This sets people free from destructive sin habits that they struggled to get free from. I know because I've experienced it and saw it set others free as well.

Sunday, May 23, 2021

God's Default Setting

This is extremely vital to understand. 
God does not function from a position of hate and anger. By anger here I am intending the type of anger that we humans feel in our sin or that we have experienced coming from others, not theological anger. God's default position is one of love. Love can stand in perfect harmony and balance with justice as well as holiness. God's love is not contaminated or warped by sin. We tend to associate the meanings of words with our experience or how the culture around us uses the term.

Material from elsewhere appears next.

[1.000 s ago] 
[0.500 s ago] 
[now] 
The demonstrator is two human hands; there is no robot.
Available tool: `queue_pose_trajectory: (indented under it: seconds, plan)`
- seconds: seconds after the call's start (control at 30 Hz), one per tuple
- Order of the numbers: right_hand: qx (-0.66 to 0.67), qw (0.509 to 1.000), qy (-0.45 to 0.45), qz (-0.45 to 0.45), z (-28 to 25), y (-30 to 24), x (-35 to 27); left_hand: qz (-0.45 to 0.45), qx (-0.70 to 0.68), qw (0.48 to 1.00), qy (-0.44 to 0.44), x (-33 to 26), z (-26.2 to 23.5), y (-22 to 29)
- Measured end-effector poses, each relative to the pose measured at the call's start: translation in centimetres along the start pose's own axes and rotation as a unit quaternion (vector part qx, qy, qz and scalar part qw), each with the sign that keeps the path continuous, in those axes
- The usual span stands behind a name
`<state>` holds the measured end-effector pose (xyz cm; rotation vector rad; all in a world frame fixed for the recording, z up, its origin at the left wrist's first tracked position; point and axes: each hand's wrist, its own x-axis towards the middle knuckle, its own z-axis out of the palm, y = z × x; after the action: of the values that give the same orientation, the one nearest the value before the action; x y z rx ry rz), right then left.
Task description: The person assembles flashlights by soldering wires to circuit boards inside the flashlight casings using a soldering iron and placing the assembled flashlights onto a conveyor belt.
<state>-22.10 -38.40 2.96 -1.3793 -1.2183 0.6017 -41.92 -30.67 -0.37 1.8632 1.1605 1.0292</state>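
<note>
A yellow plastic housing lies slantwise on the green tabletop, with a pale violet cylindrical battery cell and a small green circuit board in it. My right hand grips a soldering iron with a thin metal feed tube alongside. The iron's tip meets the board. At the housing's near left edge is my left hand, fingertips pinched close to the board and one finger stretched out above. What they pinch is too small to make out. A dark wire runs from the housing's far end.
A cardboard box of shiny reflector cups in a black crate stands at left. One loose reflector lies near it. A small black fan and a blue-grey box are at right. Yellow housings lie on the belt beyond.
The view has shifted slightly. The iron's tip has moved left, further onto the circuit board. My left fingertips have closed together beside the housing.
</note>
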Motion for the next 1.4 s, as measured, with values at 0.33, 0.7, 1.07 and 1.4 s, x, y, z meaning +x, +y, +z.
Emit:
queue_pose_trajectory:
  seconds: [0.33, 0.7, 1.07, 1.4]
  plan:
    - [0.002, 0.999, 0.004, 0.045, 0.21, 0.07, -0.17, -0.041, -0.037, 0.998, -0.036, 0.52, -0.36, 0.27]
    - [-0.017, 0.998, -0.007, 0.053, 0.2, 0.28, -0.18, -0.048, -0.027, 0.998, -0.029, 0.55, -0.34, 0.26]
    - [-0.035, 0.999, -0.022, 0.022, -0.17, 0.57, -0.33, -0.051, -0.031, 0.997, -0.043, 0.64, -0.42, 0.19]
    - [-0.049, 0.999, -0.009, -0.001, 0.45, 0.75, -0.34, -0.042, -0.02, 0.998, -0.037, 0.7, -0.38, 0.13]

I think of the term spiritualized. My spell check does not recognize this as a real word. Maybe it isn't but it perfectly denotes the error Christians have fallen into throughout time. They take a real concrete idea in scripture and strip it of all it's gritty, rawness and visualizing it only in other worldly, spirit realm terms. A something without substance and outside of ordinary human experience. Kind of like the old myth that Jesus' birth was not a normal human birth but that he slid from Mary's body on a ray of light. I guess the very thought of a messy, exhausting, sweaty human birth was just too real and human for some people. They couldn't associate a spiritual and holy God with earthly messiness. Many terms surrounding God get spiritualized in one way or another or by some theologies. We think of love and we worry that it is going to get mixed up and confused for the unregenerate lust or cultural views that love everyone's sins. But we can use the words for what they truly mean. God made words, words have meaning and those meanings can be powerful or dilute depending on whether we fear misunderstandings or not.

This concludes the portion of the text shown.